Detalhes da nova situação do caso serão fornecidos pelo secretário da Segurança Pública, coronel Rômulo Marinho Soares, e equipe nesta quinta-feira dia 19, às 17 horas, em entrevista coletiva.

O caso
Com apenas oito anos de idade, Rachel foi morta em circunstâncias desconhecidas na madrugada de quarta-feira, 5 de novembro de 2008. Seu corpo foi encontrado dentro de uma mala, na Rodoferroviária de Curitiba.

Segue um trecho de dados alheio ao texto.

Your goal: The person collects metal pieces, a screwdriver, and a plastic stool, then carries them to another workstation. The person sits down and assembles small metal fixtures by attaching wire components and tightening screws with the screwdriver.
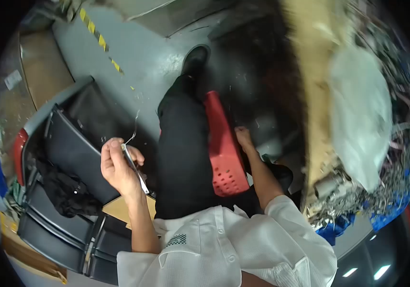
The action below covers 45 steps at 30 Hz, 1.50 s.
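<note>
My left hand (118,165) is closed on a slim metal tool (135,170) with a pale lower end. A thin, twisted strand (135,131) rises from near its top. Between my dark-trousered leg and my right arm is a red plastic piece (224,148) with round holes near its lower end. My right hand (244,137) is close to the right edge of this red piece, its fingers curled together. Whatever those fingers may hold is too small or hidden to make out.
Dark padded seats (78,148) stand on the left, with black cloth (68,191) on them. Cardboard (47,67) is behind. Yellow-black tape (95,33) marks the grey floor. To the right are a white plastic bag (360,115) and a heap of shredded strips (406,143).
</note>
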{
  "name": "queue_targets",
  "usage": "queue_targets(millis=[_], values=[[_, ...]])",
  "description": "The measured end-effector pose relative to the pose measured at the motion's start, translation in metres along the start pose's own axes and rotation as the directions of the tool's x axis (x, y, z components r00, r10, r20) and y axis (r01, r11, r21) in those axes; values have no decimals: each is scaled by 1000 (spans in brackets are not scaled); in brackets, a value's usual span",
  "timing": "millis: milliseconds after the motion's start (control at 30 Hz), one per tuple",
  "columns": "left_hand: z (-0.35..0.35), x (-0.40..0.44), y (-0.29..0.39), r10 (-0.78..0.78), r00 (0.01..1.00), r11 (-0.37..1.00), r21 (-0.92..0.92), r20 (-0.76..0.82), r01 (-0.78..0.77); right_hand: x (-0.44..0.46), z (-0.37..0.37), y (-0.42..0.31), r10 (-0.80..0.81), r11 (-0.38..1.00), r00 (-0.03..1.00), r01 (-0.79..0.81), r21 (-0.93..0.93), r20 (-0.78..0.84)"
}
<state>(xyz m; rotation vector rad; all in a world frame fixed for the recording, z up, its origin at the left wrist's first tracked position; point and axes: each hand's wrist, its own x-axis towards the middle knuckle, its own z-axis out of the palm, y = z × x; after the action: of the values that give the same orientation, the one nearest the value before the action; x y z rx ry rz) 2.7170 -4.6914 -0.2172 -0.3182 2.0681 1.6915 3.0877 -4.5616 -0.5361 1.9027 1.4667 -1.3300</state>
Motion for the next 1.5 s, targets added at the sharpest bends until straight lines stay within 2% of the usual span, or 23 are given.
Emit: queue_targets(millis=[67, 200, 300, 333, 367, 400, 433, 467, 500, 533, 567, 600, 633, 667, 733, 800, 867, 900, 1000, 1133, 1267, 1433, 1500], values=[[-20, 16, -26, -9, 997, 997, -81, -76, 3, 50, 12, 1, 18, 1000, 1000, -18, -4, 6], [-49, 40, -53, -146, 975, 986, -103, -170, 129, 127, 34, 31, 101, 963, 995, -104, -250, -26], [-59, 51, -74, -178, 965, 983, -71, -192, 167, 159, 33, 29, -53, 695, 949, 258, -671, 310], [-62, 58, -76, -184, 960, 983, -50, -211, 178, 208, 39, 58, -78, 681, 933, 307, -665, 350], [-68, 59, -72, -195, 950, 980, -13, -242, 198, 215, 43, 117, -293, 903, 918, 358, -240, 266], [-66, 62, -70, -253, 942, 967, -42, -222, 250, 183, 38, 91, -259, 909, 910, 343, -236, 325], [-61, 64, -72, -285, 936, 958, -95, -208, 271, 193, 31, 61, -385, 727, 874, 485, -485, 298], [-72, 68, -67, -262, 937, 965, -51, -230, 257, 216, 16, 123, -382, 745, 865, 496, -446, 325], [-68, 49, -72, -330, 904, 944, -69, -272, 323, 278, 55, 165, -513, 287, 715, 664, -691, 475], [-65, 57, -82, -341, 898, 940, -87, -279, 330, 211, 41, 70, -567, 262, 668, 701, -663, 482], [-68, 73, -85, -369, 891, 929, -98, -263, 356, 172, 53, 3, -630, 156, 688, 566, -809, 360], [-65, 78, -84, -362, 890, 932, -106, -278, 346, 180, 48, -8, -411, 374, 825, 541, -753, 389], [-67, 77, -82, -373, 886, 928, -110, -274, 356, 187, 38, -9, -159, 575, 888, 438, -691, 431], [-66, 76, -81, -381, 885, 924, -113, -268, 364, 206, 30, 14, -170, 575, 885, 446, -686, 433], [-65, 76, -82, -355, 897, 935, -114, -263, 337, 253, 44, 57, -129, 538, 961, 274, -797, 244], [-68, 70, -85, -339, 901, 941, -94, -270, 326, 228, 51, 41, -431, 85, 801, 494, -865, 415], [-77, 70, -89, -330, 898, 944, -79, -292, 321, 229, 54, 40, -197, 564, 970, 231, -793, 142], [-80, 68, -91, -335, 888, 941, -73, -314, 330, 238, 62, 52, -197, 559, 968, 243, -793, 157], [-86, 58, -99, -368, 855, 927, -70, -366, 368, 305, 61, 132, 39, 414, 959, 240, -878, 280], [-86, 57, -102, -363, 859, 928, -53, -361, 370, 213, 55, 22, -94, 546, 989, 144, -825, 110], [-78, 56, -95, -363, 876, 930, -70, -316, 360, 198, 39, 24, -260, 531, 964, 189, -826, 53], [-85, 44, -81, -270, 930, 960, -143, -250, 240, 126, 19, -52, -335, 565, 936, 109, -818, -107], [-86, 41, -68, -218, 951, 971, -146, -220, 188, 103, 11, -75, -189, 705, 979, 78, -705, -81]])
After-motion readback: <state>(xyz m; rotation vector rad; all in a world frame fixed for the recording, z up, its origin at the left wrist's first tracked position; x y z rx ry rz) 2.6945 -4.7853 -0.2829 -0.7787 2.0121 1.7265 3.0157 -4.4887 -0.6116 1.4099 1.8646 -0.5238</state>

Encontrado seminu e com vestígios de violência sexual, o cadáver foi localizado às 2h30, por um indígena que circulava pelo local, onde também estariam alguns pertences da menina. Até hoje não se sabe como a mala foi parar na Rodoferroviária, já que as câmeras de segurança instaladas no ponto não estavam funcionando.
A suspeita é de que a menina tenha sido raptada enquanto seguia pelo trajeto que liga o colégio no qual estudava ao ponto de ônibus no qual aguardava, diariamente, o coletivo que a conduzia para casa.